(Try it):
Each line of the data has to be transcribed exactly.

Top of Data segment

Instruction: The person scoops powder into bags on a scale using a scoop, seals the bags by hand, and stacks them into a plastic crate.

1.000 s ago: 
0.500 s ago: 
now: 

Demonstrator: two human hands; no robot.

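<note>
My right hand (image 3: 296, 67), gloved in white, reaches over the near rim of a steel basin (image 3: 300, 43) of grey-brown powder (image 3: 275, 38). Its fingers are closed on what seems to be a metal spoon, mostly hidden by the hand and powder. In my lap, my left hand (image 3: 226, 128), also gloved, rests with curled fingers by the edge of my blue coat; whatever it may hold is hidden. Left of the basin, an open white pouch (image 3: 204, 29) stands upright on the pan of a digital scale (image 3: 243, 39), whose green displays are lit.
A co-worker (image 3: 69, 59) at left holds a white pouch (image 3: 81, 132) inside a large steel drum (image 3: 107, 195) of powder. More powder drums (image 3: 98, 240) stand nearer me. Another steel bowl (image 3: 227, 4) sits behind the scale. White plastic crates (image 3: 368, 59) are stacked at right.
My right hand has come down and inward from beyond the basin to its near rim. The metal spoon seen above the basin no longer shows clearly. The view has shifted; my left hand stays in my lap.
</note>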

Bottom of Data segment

(Problem solution):
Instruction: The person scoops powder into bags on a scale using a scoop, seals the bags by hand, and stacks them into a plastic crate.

1.000 s ago: 
0.500 s ago: 
now: 

Demonstrator: two human hands; no robot.

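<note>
My right hand (image 3: 296, 67), gloved in white, reaches over the near rim of a steel basin (image 3: 300, 43) of grey-brown powder (image 3: 275, 38). Its fingers are closed on what seems to be a metal spoon, mostly hidden by the hand and powder. In my lap, my left hand (image 3: 226, 128), also gloved, rests with curled fingers by the edge of my blue coat; whatever it may hold is hidden. Left of the basin, an open white pouch (image 3: 204, 29) stands upright on the pan of a digital scale (image 3: 243, 39), whose green displays are lit.
A co-worker (image 3: 69, 59) at left holds a white pouch (image 3: 81, 132) inside a large steel drum (image 3: 107, 195) of powder. More powder drums (image 3: 98, 240) stand nearer me. Another steel bowl (image 3: 227, 4) sits behind the scale. White plastic crates (image 3: 368, 59) are stacked at right.
My right hand has come down and inward from beyond the basin to its near rim. The metal spoon seen above the basin no longer shows clearly. The view has shifted; my left hand stays in my lap.
</note>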

No part of the exercise is left unanswered.